● Records for this exercise
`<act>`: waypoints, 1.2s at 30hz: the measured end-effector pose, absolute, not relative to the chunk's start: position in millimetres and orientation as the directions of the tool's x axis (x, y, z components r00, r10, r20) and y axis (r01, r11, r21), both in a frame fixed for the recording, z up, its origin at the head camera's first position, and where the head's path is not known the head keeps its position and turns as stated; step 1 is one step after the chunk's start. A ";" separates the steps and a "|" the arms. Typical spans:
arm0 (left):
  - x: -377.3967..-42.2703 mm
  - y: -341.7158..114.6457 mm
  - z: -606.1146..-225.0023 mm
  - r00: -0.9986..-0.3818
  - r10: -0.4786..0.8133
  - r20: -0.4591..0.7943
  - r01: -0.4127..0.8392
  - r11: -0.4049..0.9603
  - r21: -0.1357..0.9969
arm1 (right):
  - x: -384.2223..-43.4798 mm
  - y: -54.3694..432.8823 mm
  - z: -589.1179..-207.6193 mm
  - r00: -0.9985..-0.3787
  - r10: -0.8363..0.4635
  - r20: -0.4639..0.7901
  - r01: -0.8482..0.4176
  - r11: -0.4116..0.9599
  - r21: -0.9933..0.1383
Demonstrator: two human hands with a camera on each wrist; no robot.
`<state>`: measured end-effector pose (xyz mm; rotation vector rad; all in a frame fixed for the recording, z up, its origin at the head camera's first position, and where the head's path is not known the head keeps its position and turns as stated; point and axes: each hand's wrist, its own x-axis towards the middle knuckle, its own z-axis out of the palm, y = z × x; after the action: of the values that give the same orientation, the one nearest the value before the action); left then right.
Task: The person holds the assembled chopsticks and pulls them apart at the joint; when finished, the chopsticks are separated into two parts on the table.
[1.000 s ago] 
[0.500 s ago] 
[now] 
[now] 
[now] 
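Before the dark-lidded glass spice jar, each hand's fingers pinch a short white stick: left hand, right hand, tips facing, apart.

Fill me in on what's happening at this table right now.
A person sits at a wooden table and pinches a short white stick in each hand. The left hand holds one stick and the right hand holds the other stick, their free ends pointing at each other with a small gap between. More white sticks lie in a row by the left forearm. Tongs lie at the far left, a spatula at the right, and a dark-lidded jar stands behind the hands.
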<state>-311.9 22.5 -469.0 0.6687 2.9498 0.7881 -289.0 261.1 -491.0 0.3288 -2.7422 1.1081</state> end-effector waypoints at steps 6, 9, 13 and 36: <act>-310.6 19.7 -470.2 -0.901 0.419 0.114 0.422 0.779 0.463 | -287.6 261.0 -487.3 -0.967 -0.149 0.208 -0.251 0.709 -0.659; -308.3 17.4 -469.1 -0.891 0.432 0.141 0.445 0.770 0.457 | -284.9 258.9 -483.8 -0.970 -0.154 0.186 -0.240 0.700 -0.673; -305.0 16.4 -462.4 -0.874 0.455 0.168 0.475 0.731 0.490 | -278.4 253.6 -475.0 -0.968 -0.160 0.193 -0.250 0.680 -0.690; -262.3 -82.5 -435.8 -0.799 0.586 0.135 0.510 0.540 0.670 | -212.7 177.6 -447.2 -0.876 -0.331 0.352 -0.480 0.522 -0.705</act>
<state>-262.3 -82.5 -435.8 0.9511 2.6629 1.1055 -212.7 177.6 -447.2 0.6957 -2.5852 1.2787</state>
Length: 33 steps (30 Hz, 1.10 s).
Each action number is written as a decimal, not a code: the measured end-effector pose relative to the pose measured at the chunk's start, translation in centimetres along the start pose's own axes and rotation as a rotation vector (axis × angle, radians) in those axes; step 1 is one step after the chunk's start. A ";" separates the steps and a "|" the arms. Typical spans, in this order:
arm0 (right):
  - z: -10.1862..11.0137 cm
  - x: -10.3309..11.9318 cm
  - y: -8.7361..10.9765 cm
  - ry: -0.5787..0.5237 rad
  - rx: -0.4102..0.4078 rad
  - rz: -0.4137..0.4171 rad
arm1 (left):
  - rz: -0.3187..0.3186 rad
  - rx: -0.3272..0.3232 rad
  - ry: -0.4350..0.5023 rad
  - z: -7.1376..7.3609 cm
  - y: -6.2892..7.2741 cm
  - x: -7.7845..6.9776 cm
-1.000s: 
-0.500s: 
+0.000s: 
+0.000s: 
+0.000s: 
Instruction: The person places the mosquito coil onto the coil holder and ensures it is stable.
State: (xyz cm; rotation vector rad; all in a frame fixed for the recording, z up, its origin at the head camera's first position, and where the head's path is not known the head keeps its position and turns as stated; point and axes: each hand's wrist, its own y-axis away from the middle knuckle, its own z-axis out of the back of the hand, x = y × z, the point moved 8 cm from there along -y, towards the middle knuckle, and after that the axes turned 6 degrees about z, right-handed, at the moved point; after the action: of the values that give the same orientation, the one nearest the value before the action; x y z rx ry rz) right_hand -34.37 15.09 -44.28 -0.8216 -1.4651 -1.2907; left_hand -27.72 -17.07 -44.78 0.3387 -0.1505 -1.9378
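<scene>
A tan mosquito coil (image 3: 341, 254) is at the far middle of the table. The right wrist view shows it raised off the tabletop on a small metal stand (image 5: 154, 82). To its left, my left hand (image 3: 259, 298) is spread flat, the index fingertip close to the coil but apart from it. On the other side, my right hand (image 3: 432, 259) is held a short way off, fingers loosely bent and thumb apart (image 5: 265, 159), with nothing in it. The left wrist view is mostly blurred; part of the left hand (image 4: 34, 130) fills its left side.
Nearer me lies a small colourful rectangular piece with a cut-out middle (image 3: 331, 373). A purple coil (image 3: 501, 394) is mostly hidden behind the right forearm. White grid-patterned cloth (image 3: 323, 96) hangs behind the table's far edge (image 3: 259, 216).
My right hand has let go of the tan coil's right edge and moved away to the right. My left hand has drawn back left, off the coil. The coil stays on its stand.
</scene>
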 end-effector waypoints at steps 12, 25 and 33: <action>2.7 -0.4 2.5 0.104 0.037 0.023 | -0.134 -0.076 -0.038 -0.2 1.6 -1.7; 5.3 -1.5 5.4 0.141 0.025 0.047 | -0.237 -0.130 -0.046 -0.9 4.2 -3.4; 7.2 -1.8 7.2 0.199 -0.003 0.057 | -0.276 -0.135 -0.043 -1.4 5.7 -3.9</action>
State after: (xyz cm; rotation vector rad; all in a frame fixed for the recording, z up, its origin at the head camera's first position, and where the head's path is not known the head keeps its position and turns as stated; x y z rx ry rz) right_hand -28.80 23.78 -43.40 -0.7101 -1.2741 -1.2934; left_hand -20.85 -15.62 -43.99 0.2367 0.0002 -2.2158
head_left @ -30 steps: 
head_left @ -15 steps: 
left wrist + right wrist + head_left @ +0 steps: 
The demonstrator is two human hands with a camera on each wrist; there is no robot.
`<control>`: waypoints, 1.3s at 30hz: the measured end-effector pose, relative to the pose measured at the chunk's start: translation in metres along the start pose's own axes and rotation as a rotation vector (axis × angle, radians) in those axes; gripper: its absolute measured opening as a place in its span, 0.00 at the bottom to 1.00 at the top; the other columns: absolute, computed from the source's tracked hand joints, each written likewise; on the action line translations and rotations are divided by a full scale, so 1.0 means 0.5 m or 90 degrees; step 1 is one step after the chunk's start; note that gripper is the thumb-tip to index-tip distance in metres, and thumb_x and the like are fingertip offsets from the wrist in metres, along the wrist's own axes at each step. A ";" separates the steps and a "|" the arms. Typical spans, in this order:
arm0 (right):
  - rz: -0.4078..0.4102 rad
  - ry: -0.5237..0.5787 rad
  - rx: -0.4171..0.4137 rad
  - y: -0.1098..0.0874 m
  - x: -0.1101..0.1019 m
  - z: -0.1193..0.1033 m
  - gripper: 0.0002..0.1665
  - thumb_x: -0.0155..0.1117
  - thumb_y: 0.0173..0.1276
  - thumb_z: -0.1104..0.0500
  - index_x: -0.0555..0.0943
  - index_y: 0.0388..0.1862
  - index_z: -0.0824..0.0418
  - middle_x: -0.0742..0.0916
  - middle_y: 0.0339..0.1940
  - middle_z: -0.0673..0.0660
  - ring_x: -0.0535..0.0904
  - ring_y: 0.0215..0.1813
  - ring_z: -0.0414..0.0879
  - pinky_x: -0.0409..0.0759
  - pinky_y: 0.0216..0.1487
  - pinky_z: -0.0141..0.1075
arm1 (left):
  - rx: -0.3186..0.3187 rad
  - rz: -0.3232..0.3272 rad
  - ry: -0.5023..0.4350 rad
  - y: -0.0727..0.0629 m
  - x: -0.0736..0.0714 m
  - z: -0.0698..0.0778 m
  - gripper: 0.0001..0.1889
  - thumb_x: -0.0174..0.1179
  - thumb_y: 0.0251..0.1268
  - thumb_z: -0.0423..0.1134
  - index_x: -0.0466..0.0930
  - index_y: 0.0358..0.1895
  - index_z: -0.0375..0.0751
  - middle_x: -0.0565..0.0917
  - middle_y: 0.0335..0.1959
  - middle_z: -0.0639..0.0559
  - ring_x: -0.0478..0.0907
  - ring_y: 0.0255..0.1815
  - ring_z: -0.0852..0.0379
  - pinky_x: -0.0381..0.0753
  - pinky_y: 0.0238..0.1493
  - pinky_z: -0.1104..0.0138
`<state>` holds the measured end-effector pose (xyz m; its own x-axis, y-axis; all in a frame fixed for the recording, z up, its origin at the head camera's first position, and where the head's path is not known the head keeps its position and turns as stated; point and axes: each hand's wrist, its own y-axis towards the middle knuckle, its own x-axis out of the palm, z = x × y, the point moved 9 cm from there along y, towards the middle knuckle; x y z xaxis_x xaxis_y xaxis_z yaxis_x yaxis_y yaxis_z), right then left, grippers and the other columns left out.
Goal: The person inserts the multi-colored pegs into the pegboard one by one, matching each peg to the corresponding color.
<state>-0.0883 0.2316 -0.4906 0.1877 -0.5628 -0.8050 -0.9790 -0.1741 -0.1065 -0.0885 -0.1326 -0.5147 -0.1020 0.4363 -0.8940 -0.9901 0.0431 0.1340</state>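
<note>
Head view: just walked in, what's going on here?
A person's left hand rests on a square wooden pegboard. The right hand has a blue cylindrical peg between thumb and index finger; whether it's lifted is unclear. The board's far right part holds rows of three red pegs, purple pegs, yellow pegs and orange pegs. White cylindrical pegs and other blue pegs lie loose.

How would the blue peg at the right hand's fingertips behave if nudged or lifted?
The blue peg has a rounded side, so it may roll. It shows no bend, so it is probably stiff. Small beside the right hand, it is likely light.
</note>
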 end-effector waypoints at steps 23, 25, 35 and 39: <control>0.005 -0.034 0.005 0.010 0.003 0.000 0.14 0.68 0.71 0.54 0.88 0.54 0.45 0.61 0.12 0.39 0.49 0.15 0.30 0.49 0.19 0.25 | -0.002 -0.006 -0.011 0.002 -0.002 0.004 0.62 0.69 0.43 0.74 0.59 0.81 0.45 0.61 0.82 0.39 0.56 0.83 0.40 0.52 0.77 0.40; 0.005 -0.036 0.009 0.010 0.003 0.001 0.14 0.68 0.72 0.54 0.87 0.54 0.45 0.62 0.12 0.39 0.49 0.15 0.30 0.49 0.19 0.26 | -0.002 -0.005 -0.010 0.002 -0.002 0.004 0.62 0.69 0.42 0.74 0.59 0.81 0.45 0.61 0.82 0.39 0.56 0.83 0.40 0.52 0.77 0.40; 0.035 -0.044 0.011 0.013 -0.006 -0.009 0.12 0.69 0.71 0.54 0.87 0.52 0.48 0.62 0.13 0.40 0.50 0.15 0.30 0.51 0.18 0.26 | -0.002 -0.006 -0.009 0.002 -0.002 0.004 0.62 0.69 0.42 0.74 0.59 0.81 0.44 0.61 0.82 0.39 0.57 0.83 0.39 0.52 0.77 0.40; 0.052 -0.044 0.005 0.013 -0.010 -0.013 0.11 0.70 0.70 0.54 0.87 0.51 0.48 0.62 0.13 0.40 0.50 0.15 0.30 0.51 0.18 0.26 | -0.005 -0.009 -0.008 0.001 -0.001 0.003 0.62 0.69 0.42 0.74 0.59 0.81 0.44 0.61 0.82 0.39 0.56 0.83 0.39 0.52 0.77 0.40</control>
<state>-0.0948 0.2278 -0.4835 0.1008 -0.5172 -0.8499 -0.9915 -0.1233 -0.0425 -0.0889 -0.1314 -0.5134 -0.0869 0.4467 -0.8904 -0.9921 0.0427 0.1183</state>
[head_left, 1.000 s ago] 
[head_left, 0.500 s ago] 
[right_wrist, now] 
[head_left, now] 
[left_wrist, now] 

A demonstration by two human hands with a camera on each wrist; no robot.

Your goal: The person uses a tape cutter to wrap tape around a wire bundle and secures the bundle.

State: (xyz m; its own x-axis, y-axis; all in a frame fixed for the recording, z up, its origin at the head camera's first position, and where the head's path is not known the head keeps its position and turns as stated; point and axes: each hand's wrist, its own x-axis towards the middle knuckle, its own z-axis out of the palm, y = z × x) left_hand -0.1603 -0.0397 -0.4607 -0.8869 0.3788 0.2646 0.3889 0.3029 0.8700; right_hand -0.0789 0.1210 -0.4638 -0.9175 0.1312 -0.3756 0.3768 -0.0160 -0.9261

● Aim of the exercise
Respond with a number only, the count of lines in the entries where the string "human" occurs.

● Exercise answer
3